[Exercise objective]
In the listing below, find each line that holds the string "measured" and copy it.

[Data section]

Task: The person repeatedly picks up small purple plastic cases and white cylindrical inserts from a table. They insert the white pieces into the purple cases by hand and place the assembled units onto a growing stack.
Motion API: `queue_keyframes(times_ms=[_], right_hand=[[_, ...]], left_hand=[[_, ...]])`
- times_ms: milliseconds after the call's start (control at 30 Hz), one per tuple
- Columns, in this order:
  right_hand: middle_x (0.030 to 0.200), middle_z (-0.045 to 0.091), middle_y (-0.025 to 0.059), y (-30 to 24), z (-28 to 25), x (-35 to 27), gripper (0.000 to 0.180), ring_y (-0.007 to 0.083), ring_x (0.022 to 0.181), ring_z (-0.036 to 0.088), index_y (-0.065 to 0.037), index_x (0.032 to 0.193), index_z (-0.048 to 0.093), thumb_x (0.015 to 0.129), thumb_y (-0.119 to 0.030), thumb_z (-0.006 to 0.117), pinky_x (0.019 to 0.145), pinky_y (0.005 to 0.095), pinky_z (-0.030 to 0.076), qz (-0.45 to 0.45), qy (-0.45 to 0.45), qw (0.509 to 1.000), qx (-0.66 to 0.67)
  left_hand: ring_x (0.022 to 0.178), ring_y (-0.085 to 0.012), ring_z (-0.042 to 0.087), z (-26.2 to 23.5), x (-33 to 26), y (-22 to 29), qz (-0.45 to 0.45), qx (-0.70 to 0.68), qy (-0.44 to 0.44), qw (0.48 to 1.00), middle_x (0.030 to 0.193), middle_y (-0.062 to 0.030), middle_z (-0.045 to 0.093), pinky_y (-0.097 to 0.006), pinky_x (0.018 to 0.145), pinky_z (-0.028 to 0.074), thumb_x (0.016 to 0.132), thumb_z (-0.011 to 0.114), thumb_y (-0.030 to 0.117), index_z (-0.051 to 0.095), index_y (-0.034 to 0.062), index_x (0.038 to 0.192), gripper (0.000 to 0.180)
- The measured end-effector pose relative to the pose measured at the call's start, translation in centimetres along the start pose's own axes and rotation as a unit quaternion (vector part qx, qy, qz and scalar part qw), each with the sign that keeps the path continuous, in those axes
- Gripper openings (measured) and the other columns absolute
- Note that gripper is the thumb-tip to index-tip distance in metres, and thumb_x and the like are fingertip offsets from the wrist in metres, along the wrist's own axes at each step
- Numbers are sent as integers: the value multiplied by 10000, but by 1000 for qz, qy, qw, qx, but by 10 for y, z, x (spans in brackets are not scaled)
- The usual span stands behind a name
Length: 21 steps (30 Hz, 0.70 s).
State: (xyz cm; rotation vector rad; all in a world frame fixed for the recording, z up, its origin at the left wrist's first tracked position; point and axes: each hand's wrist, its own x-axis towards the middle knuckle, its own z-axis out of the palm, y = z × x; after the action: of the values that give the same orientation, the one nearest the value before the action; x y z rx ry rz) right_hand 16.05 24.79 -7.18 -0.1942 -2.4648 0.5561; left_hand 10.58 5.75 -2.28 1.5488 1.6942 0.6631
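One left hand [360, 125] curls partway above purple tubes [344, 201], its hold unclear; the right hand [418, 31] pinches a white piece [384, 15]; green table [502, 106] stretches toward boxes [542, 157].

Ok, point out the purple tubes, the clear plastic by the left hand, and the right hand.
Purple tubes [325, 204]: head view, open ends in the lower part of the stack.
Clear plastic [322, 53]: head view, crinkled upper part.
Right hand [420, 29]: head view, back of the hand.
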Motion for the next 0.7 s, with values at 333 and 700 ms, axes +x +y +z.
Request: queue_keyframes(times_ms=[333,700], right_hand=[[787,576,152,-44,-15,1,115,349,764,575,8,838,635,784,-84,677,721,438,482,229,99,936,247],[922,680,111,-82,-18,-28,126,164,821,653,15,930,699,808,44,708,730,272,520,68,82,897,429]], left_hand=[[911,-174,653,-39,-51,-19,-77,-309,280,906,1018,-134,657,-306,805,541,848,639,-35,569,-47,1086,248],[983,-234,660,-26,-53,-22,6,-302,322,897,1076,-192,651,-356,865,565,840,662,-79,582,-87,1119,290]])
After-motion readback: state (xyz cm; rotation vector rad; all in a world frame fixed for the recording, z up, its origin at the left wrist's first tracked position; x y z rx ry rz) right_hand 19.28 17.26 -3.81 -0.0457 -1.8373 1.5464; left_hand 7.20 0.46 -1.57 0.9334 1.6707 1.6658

[Completed task]
- The measured end-effector pose relative to the pose measured at the call's start, translation in centimetres along the start pose's own axes and rotation as a unit quaternion (vector part qx, qy, qz and scalar part qw), each with the sign that keeps the path continuous, in those axes
- Gripper openings (measured) and the other columns absolute

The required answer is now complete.